Segment Start: Data section

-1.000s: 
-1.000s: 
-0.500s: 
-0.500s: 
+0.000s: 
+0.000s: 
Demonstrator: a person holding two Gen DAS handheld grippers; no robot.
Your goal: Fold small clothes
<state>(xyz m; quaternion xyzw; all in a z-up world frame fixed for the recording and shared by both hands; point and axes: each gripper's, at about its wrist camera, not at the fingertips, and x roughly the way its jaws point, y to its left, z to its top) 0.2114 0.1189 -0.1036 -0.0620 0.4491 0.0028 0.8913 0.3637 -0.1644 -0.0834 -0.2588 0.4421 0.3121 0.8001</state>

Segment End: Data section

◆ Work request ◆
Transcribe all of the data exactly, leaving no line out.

◆ Exercise solution ◆
-1.000s: 
-1.000s: 
-0.500s: 
-0.500s: 
+0.000s: 
+0.000s: 
Demonstrator: a person holding two Gen DAS handheld grippers; no robot.
Your goal: Fold small clothes
<state>(xyz m; quaternion xyzw; all in a z-up world frame fixed for the recording and shared by both hands; point and axes: each gripper's, at about its wrist camera, not at the fingertips, and x roughly the way its jaws point, y to its left, z to its top) 0.2114 0.1189 -0.1036 -0.0620 0.4491 0.0028 0.8913 0.3637 -0.1644 -0.0834 -0.2588 0.4421 0.3121 0.8001</state>

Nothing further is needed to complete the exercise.